REPUBLIKA.CO.ID,JAKARTA -- Pengamat ekonomi dari Institute for Development of Economics and Finance (Indef) Bhima Yudhistira menilai, aksi teror di Surabaya tidak akan berdampak signifikan pada sentimen perekonomian. Investor kini lebih memperhatikan data-data ekonomi makro.
"Saya optimistis penanganan dari aparat keamanan untuk mengembalikan kondisi di Surabaya bisa berjalan cepat. Jadi, efek yang ditimbulkan ke kepercayaan investor juga kecil," ujar Bhima ketika dihubungi Republika, Ahad (13/5).
Bhima mencontohkan, peristiwa kerusuhan di Mako Brimob beberapa hari lalu tidak berdampak ke sentimen pasar. Indeks Harga Saham Gabungan (IHSG) pada Rabu (9/5) ditutup naik 2,31 persen dan pada Jumat (11/5) naik 0,83 persen.
"Ada perbedaan efek dari bom seperti bom Bali atau bom JW Marriott dengan aksi teror belakangan ini yang sifatnya menyerang target warga lokal dan aparat keamanan. Tapi pemerintah dan aparat keamanan tetap harus mewaspadai ancaman terorisme berdekatan dengan penyelenggaraan event besar seperti Pilkada, Asian Games dan pertemuan IMF-World Bank," ujar Bhima.
Menurut Bhima, saat ini Investor lebih mencermati data-data ekonomi makro dan tren kenaikan suku bunga acuan bank sentral Amerika Serikat The Federal Reserve. Ia bahkan memprediksi, IHSG justru dibuka menguat ke level 6.000 hingga 6.100 pada pekan depan.

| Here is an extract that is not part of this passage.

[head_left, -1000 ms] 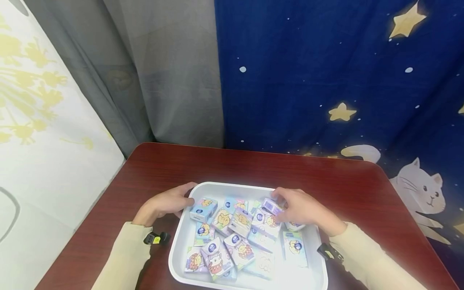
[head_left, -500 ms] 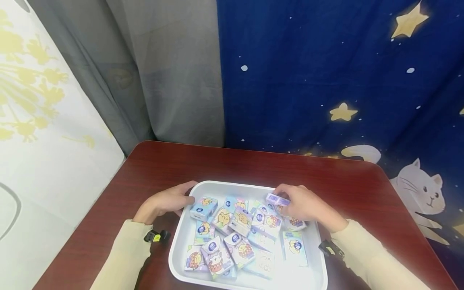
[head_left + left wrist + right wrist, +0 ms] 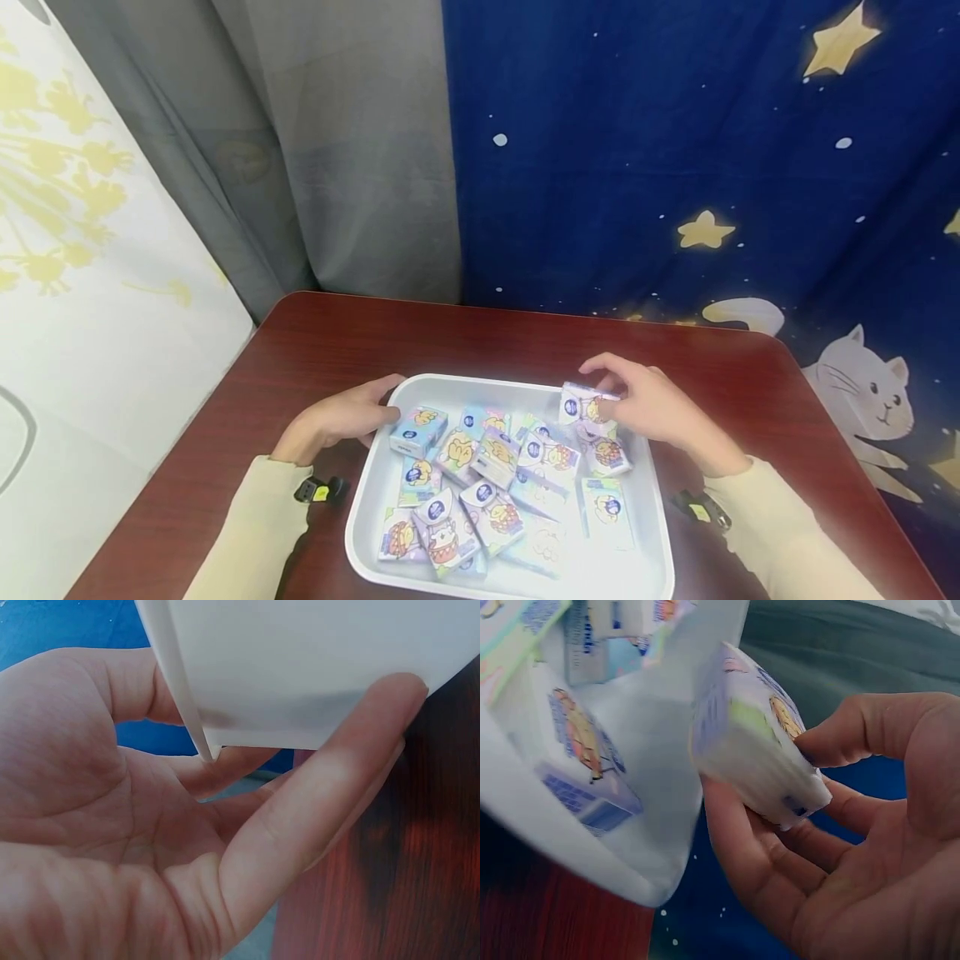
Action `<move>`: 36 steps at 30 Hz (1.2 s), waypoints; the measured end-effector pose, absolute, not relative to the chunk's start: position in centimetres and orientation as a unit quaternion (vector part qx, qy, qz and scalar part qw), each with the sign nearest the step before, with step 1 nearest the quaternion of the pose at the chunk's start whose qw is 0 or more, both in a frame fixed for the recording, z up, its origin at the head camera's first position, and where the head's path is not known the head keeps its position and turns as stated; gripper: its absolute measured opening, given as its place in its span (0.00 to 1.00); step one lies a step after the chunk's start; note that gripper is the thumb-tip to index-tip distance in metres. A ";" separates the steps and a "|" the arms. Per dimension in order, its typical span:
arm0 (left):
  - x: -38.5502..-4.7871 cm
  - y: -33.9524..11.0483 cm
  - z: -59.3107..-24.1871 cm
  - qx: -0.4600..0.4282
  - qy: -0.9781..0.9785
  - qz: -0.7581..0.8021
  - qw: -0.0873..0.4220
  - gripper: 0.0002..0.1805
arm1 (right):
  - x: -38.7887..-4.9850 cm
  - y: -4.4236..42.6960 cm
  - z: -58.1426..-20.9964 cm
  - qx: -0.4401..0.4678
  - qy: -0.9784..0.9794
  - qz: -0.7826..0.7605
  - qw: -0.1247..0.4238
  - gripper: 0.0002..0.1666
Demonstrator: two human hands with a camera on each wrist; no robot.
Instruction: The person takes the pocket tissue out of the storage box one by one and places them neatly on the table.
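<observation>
A white tray (image 3: 360, 521) holds several small printed packs, such as a blue one (image 3: 418, 431) in its far left corner. The left hand (image 3: 341, 423) grips the tray's far left corner, thumb over the rim; the left wrist view has its fingers (image 3: 322, 795) against the outer wall. At the far right corner the right hand (image 3: 660, 408) pinches a purple and white pack (image 3: 581, 406) just above the rim. In the right wrist view, thumb and fingers hold that pack (image 3: 757, 742) beside the tray wall.
The tray stands on a dark red table (image 3: 480, 342). Behind the table hang a grey curtain (image 3: 367, 150) and a blue curtain (image 3: 600, 167) with stars. A white patterned cloth (image 3: 97, 317) is at the left.
The right hand has lifted the pack and moved it right, turning its printed face into view. The left hand keeps its hold on the tray corner.
</observation>
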State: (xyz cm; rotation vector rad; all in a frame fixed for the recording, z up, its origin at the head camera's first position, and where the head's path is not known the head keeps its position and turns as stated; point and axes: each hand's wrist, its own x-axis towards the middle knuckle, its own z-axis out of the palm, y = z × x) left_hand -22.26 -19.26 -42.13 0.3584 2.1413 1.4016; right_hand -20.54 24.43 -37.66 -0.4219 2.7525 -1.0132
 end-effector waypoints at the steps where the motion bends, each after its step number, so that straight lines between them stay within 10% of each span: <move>1: -22.2 -19.3 -42.1 0.133 0.797 0.521 0.275 0.26 | -20.5 24.6 -37.6 -0.140 0.922 -0.350 0.089 0.31; 8: -22.2 -19.2 -41.9 0.131 0.800 0.517 0.275 0.26 | -20.6 25.7 -37.9 -0.123 0.887 -0.433 0.105 0.43; 36: -22.4 -19.2 -42.0 0.129 0.799 0.515 0.281 0.26 | -23.8 31.3 -42.1 0.070 0.714 -0.696 0.020 0.38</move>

Sedangkan, untuk iklim dunia usaha di Surabaya juga diprediksi tidak terlalu terdampak. Bhima menilai, prospek bisnis di Surabaya masih cerah dengan tingkat populasi kelas menengah yang semakin besar.
"Tahun 2017 lalu pertumbuhan ekonomi Jawa Timur 5,45 persen atau lebih tinggi dari rata-rata nasional yang 5,1 persen. Pengembangan kawasan industri di sekitar Surabaya juga bagus. Dampak dari teror hari minggu ini kecil sekali. Pelaku usaha saya kira sangat rasional melihat prospek jangka panjang," ujar Bhima.